## Task
Write the data out again, character for character, with no images.

## The data
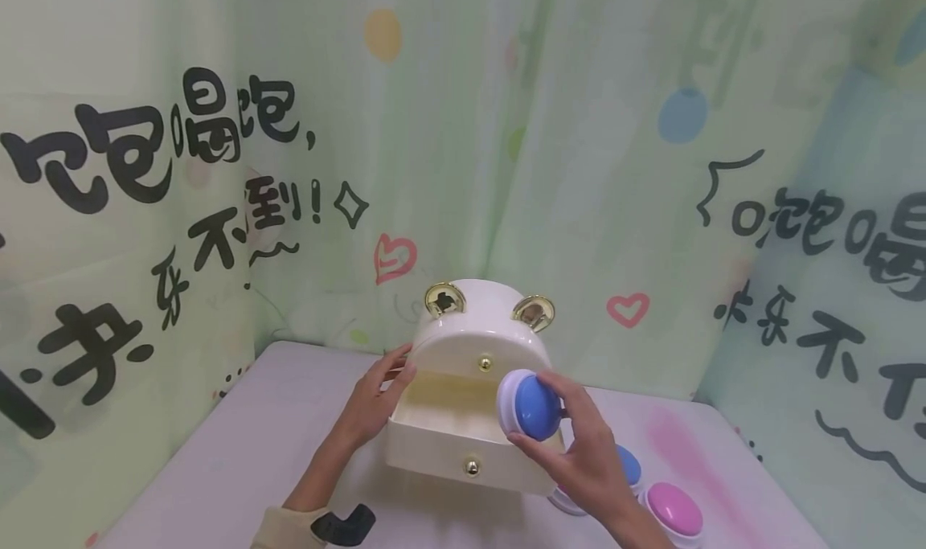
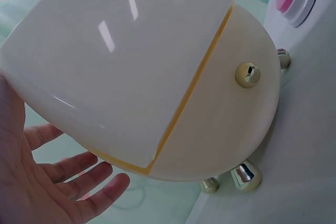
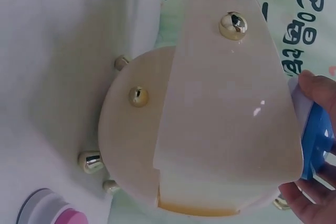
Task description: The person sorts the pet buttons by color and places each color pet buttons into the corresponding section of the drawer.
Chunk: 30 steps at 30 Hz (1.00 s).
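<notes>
A rounded white drawer box (image 1: 477, 324) with two gold ears stands on the table, its middle drawer (image 1: 434, 452) pulled out toward me. Inside, the visible part of the drawer shows a bare cream floor. My left hand (image 1: 372, 404) rests against the box's left side; in the left wrist view its fingers (image 2: 100, 198) are spread along the edge. With thumb and fingers, my right hand (image 1: 586, 444) grips a round white jar with a blue lid (image 1: 537, 407). The jar is tilted on its side above the drawer's right end, and in the right wrist view the drawer partly hides it.
On the table (image 1: 304, 380), right of the box, are a pink-lidded jar (image 1: 675, 509), a blue-lidded jar (image 1: 628, 464) and another jar partly hidden by my right hand. Gold feet (image 2: 247, 176) hold the box up. A printed curtain (image 1: 448, 171) surrounds the table's back and sides.
</notes>
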Available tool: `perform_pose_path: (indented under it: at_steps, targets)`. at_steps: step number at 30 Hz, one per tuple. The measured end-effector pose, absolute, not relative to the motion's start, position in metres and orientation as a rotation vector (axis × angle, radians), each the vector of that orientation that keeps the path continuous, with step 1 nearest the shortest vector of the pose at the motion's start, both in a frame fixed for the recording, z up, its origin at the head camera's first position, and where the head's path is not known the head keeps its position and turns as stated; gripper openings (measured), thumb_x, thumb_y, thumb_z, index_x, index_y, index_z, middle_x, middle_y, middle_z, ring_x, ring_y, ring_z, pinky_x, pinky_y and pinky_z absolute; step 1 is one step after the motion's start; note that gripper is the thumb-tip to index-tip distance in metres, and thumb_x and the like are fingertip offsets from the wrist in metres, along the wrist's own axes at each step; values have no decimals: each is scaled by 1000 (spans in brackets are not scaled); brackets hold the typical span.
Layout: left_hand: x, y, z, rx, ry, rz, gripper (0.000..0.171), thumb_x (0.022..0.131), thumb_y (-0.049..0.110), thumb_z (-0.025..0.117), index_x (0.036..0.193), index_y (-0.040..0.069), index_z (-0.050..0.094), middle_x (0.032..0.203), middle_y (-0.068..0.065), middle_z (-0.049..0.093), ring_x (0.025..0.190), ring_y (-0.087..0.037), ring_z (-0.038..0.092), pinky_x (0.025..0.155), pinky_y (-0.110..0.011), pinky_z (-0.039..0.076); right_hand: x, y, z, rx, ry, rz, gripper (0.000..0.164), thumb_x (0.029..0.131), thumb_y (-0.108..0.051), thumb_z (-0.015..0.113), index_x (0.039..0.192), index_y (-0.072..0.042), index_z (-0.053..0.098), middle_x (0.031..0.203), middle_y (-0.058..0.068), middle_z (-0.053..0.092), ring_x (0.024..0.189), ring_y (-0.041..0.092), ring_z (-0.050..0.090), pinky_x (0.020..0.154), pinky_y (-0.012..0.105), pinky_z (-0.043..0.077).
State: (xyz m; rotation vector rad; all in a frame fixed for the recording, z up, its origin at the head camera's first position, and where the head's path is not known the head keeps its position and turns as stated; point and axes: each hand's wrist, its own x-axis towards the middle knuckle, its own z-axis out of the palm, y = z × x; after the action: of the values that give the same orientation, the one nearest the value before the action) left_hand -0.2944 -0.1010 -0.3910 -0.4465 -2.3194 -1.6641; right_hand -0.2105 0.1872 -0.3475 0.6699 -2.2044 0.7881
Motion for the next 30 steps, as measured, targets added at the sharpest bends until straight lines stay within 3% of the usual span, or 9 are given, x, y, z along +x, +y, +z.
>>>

## Problem solution
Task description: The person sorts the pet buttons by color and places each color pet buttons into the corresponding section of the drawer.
Chunk: 30 steps at 30 Hz (1.00 s).
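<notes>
A rounded white drawer box (image 1: 477, 324) with two gold ears stands on the table, its middle drawer (image 1: 434, 452) pulled out toward me. Inside, the visible part of the drawer shows a bare cream floor. My left hand (image 1: 372, 404) rests against the box's left side; in the left wrist view its fingers (image 2: 100, 198) are spread along the edge. With thumb and fingers, my right hand (image 1: 586, 444) grips a round white jar with a blue lid (image 1: 537, 407). The jar is tilted on its side above the drawer's right end, and in the right wrist view the drawer partly hides it.
On the table (image 1: 304, 380), right of the box, are a pink-lidded jar (image 1: 675, 509), a blue-lidded jar (image 1: 628, 464) and another jar partly hidden by my right hand. Gold feet (image 2: 247, 176) hold the box up. A printed curtain (image 1: 448, 171) surrounds the table's back and sides.
</notes>
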Available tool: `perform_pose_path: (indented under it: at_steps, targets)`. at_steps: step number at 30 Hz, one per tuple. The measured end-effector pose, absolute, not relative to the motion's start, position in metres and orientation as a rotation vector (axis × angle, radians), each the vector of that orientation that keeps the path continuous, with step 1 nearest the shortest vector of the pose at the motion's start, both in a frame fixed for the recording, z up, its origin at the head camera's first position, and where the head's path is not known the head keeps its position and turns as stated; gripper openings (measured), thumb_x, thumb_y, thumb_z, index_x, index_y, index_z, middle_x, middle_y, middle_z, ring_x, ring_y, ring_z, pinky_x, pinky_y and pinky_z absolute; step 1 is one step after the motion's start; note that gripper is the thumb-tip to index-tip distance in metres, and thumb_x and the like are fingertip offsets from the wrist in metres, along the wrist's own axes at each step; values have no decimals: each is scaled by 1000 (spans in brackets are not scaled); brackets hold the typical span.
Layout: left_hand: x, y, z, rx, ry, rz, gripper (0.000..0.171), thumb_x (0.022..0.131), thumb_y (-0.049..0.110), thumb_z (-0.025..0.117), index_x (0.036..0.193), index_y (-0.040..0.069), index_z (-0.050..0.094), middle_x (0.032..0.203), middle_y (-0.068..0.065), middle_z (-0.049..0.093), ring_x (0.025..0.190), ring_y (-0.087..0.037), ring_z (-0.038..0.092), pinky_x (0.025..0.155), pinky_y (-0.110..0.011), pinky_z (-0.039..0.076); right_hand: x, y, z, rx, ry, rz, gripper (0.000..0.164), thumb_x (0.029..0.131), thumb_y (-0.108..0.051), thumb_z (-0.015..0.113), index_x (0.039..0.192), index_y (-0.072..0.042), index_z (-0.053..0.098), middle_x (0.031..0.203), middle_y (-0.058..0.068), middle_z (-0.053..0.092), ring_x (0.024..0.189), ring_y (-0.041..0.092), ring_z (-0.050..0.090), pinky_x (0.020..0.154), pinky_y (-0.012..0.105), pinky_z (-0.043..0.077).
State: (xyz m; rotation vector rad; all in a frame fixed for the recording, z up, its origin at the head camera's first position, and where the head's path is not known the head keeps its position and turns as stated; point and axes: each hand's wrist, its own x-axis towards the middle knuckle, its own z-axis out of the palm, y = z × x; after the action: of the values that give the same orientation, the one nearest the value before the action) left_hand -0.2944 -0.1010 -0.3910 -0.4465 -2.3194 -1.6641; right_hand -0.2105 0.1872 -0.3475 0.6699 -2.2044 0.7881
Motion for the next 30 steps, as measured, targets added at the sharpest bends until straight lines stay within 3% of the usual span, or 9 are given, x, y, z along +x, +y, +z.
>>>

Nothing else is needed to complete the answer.